■ **AIM OF THE EXERCISE**
In how many lines of the records below does the word "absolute" appear? Answer with the number alone.

■ **RECORDS SUPPLIED**

****

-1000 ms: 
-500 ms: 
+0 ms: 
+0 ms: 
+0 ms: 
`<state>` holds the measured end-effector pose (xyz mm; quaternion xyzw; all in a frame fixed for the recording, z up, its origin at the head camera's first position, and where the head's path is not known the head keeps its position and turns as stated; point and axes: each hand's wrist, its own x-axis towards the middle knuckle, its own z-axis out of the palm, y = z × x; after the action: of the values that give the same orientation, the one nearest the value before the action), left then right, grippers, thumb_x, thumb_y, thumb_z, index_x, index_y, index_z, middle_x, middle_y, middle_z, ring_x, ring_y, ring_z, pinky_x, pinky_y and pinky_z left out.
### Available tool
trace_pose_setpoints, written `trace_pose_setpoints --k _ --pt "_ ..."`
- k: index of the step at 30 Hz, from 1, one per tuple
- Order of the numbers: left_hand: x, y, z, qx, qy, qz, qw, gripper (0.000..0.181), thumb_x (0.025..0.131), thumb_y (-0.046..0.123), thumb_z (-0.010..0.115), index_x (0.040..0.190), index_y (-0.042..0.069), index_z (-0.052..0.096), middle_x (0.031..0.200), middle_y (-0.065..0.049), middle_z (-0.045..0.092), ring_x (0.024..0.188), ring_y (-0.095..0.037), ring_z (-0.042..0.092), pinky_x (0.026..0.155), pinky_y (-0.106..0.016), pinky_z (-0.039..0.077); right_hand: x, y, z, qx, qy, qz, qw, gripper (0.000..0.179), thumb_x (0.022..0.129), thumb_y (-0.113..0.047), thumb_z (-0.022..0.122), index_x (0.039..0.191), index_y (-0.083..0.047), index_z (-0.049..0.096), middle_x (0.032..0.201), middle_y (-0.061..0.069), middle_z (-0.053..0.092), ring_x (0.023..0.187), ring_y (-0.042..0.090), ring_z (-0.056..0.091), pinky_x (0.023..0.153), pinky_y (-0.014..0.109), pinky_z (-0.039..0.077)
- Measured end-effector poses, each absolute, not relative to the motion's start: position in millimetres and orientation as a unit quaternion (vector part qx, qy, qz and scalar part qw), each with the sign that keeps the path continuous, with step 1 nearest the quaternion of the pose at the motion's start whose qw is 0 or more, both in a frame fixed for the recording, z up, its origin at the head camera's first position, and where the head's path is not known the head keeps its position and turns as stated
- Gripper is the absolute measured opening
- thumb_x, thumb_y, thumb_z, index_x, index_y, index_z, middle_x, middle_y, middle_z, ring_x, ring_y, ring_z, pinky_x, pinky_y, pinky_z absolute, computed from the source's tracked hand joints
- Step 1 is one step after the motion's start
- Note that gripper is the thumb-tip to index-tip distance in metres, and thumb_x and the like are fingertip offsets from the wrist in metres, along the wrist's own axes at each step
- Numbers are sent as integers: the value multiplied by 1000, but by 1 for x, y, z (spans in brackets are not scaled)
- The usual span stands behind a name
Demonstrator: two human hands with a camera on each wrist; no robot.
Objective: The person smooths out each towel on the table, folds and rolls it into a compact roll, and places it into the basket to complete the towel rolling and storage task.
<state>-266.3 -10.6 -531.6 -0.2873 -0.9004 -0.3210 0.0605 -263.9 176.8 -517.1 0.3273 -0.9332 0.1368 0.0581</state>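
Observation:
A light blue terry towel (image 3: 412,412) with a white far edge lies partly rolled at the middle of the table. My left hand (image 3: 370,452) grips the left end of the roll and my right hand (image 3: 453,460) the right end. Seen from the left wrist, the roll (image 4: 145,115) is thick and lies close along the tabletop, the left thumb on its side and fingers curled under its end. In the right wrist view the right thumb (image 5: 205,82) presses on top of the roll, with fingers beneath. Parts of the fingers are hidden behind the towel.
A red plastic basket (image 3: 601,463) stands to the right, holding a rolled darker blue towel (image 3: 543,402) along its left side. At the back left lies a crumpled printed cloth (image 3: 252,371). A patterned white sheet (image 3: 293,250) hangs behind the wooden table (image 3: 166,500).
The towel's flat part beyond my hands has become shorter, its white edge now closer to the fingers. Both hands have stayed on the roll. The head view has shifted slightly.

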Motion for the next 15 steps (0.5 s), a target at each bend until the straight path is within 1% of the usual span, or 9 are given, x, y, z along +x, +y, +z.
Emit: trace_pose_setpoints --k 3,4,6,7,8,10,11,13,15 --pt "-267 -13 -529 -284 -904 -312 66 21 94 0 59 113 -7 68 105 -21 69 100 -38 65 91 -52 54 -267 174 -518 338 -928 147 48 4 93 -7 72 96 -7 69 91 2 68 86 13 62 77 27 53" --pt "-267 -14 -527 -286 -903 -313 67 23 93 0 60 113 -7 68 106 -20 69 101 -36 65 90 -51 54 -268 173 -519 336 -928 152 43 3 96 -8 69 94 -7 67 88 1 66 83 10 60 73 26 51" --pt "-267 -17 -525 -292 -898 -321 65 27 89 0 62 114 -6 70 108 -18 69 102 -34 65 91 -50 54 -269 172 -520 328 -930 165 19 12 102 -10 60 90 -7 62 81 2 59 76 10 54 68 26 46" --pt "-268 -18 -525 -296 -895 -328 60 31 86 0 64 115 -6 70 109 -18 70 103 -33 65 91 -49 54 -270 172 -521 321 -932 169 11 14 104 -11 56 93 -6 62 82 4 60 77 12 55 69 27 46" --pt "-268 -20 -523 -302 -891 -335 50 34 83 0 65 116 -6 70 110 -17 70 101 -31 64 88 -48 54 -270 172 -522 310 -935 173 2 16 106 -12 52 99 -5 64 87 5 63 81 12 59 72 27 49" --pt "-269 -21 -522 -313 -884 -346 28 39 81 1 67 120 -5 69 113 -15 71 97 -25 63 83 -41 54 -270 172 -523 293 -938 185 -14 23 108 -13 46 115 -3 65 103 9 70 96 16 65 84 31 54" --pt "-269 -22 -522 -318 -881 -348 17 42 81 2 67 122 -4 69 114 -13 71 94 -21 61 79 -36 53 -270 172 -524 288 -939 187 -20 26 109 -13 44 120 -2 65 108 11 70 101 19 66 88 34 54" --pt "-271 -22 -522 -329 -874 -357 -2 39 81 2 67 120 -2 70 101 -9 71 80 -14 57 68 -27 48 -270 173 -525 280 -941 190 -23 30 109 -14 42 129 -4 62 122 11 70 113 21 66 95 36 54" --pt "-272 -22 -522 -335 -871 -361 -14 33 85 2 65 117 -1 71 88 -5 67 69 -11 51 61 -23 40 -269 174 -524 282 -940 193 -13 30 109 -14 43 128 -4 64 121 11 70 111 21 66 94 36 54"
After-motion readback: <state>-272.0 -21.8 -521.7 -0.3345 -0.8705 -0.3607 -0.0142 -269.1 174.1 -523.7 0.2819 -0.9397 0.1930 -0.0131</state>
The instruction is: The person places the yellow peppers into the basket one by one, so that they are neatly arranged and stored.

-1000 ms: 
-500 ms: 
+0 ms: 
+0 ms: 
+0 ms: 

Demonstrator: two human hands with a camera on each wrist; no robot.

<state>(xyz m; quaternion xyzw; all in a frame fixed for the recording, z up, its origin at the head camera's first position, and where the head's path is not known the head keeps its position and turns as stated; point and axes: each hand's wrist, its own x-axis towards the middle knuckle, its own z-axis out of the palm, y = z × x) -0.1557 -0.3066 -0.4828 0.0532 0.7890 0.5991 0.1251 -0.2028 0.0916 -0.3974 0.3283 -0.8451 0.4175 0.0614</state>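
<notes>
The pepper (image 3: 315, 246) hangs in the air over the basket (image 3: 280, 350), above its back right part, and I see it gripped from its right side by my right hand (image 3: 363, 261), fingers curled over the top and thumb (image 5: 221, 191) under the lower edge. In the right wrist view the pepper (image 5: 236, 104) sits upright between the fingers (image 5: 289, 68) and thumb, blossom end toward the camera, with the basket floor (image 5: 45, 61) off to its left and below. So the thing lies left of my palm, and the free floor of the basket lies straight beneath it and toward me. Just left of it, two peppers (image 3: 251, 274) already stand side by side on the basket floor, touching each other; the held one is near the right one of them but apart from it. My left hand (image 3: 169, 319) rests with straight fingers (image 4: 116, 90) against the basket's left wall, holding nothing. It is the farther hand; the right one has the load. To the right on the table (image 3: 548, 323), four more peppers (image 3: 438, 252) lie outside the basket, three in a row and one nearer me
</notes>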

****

■ **RESULT FOR THIS TASK**
3